Task requirements: Which lines in the data below contain the string "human"? Show each one.

(Extracted records)
*** Block opens ***
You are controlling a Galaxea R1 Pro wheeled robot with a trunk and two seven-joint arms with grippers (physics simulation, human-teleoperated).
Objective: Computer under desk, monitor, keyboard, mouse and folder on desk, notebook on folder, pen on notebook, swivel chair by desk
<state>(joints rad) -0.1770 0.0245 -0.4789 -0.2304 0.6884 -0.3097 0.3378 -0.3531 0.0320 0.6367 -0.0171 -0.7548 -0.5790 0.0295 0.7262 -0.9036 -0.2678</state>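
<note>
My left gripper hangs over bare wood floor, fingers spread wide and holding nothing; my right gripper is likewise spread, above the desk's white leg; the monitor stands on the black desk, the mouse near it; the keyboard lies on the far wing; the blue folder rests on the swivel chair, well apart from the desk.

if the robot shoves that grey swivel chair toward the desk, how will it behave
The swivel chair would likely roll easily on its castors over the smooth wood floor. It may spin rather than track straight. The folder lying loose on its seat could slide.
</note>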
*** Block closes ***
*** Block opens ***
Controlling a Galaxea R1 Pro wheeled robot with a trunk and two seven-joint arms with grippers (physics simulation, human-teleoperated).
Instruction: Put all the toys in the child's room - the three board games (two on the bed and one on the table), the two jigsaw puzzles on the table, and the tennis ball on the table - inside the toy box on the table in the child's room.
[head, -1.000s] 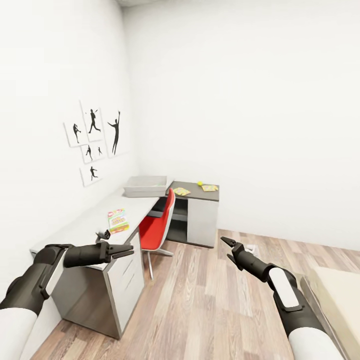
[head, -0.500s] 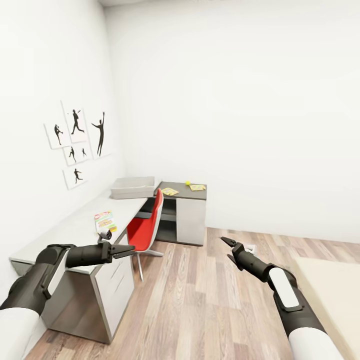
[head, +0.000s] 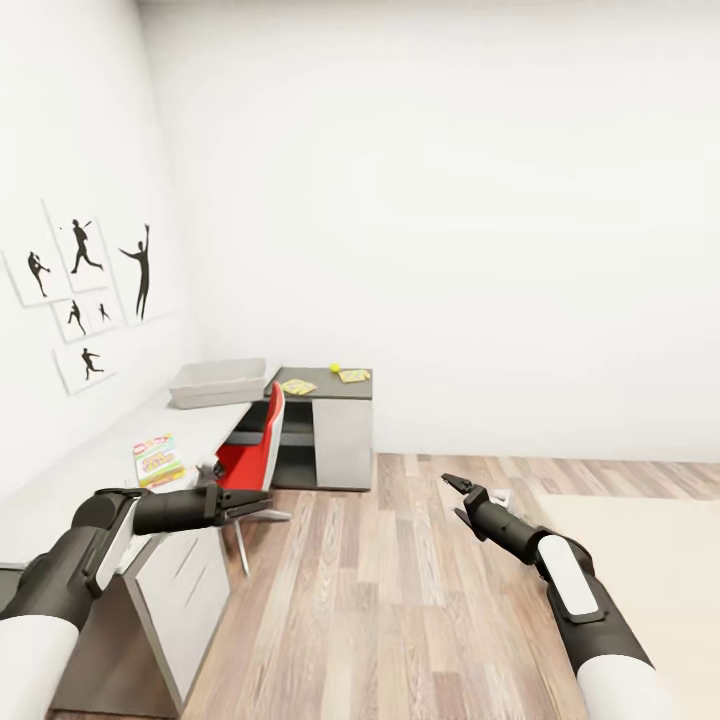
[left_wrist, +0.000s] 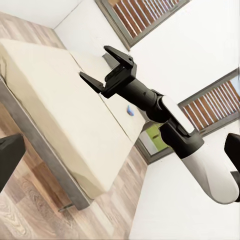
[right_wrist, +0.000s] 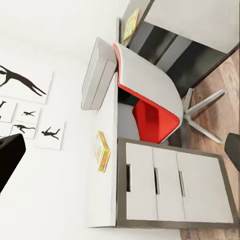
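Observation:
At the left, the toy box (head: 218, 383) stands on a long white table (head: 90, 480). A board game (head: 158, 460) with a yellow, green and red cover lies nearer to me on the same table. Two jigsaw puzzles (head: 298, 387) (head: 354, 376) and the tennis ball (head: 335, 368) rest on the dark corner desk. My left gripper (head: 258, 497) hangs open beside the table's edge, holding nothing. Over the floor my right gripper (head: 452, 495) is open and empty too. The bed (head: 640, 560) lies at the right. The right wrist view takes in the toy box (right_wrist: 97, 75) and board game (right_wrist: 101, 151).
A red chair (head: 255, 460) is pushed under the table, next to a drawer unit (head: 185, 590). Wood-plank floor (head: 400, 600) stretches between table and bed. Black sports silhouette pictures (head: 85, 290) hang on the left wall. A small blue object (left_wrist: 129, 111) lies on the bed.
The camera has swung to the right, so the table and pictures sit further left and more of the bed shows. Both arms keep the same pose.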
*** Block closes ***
Exercise solution:
You are controlling a Galaxea R1 Pro wheeled robot with a trunk and two seven-joint arms with grippers (physics simulation, human-teleoperated).
Controlling a Galaxea R1 Pro wheeled robot with a trunk and two seven-joint arms with grippers (physics simulation, human-teleoperated).

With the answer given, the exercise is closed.